I'm proud because... well, I did it. After all this time and all this crud that got in my way. On the day I gave my speech and walked across the stage as a UMD graduate, the only letters that mattered were "B" and "A." OCD (and MS)? Footnotes to the main story - me celebrating my graduating class, and earning my Bachelor of Arts degree. Footnotes undergird and explain and expand on the main story. But they aren't the main story.
I'm thankful that for a long time, my main story was about finishing up at UMD. Today, my main story is about figuring out what I want my next chapter to be! My footnotes are already there, of course, but as corny as it sounds, the main content - my main story - is yet for me to fill in. How cool is that?!

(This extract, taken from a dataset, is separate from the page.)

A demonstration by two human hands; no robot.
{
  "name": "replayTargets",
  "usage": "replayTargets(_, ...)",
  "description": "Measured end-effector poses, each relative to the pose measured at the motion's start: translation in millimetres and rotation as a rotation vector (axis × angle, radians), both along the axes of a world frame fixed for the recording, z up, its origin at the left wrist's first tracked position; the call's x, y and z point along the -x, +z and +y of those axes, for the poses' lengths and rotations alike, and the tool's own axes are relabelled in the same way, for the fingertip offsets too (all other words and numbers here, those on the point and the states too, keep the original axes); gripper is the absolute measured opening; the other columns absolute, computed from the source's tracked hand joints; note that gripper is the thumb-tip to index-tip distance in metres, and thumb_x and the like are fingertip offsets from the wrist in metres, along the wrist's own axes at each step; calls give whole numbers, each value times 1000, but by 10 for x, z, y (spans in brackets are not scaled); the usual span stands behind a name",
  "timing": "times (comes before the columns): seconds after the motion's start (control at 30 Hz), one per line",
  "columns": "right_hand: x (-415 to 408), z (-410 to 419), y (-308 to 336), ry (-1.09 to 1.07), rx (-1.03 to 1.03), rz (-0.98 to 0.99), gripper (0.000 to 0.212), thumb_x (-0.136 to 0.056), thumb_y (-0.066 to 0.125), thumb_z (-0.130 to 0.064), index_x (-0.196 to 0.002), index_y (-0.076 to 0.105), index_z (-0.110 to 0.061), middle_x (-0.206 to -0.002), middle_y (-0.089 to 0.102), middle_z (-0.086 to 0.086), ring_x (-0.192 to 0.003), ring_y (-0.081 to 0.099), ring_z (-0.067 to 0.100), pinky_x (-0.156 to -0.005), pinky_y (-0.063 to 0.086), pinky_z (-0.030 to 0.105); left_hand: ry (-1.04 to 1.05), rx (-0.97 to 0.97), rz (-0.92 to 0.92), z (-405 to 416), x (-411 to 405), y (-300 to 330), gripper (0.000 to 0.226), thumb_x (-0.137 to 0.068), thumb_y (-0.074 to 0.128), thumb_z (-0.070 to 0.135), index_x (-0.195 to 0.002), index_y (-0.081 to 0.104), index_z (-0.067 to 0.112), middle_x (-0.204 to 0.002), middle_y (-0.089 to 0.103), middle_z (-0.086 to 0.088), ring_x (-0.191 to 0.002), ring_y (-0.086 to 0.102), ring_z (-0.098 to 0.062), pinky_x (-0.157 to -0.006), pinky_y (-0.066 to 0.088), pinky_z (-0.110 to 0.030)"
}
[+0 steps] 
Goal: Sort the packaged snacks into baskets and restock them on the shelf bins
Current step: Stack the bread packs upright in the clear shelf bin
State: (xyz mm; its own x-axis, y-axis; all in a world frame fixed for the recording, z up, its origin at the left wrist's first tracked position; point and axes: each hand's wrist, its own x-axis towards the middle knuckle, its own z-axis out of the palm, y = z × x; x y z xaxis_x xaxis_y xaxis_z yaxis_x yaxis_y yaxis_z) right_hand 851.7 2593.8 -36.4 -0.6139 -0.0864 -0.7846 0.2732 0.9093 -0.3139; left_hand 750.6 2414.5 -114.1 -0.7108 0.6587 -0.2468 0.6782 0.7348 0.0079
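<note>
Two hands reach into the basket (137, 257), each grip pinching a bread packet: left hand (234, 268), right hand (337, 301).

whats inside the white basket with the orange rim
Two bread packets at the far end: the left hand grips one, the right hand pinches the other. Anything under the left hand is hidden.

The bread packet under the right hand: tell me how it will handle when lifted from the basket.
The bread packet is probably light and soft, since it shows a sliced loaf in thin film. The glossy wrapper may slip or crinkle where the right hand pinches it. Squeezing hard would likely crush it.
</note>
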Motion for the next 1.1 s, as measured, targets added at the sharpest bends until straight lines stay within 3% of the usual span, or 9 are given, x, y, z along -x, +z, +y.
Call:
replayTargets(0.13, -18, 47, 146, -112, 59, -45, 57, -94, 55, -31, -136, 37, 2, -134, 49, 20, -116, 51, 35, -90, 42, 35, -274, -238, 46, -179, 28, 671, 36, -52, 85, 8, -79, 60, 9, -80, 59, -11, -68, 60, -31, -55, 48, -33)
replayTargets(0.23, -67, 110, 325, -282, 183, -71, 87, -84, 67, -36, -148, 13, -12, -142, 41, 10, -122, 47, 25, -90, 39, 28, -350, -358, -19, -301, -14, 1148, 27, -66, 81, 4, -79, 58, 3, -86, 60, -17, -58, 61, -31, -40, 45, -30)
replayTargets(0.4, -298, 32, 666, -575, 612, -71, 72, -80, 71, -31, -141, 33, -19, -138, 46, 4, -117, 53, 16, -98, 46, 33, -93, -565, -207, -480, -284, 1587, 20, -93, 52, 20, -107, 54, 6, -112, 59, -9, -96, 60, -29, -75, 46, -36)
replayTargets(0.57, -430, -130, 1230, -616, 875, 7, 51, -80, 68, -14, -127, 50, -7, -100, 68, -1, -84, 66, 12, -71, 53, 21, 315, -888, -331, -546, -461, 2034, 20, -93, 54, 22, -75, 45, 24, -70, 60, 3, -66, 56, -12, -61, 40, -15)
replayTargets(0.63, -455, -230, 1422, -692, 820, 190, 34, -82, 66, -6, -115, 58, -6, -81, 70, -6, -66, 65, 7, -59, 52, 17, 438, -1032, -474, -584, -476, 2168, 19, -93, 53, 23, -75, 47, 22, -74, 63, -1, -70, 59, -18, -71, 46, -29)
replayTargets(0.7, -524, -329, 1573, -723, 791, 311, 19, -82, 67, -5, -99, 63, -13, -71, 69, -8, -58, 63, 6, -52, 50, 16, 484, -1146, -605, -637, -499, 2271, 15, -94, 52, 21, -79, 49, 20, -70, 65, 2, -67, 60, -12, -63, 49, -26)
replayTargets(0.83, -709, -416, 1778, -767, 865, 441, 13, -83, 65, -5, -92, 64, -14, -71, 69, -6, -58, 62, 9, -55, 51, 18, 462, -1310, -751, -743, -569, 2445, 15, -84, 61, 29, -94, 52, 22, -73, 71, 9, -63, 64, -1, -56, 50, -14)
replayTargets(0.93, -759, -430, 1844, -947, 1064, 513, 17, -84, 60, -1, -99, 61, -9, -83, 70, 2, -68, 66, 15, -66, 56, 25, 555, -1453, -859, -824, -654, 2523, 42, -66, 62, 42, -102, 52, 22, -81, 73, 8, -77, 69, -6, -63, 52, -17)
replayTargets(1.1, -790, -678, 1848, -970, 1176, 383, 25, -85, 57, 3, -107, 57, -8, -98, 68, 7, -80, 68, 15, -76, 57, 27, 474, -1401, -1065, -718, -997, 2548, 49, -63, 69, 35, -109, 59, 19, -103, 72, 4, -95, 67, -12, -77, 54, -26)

Whoops, I didn't do one of these for 2016! Well, to recap - I turned 30 (!!!), the ol' MS is still no biggie, and the end of the year closed out really wonderfully because I got my first post-graduation job. I'm a registration assistant at a community college and I love it! On a more reflective note, it's now been 10 years since "the rockiest bottom of them all." I'm light years away from then - my OCD is doin' fine! - but I will always keep the things I learned from going through that troubled time (just how strong I am, for one!) close at hand. I've changed a lot this past decade, of course, but my core determination and earnest drive to move forward and to work hard to get well - those things haven't!
Kudos to those of you who made it to the end of this. You win the internets.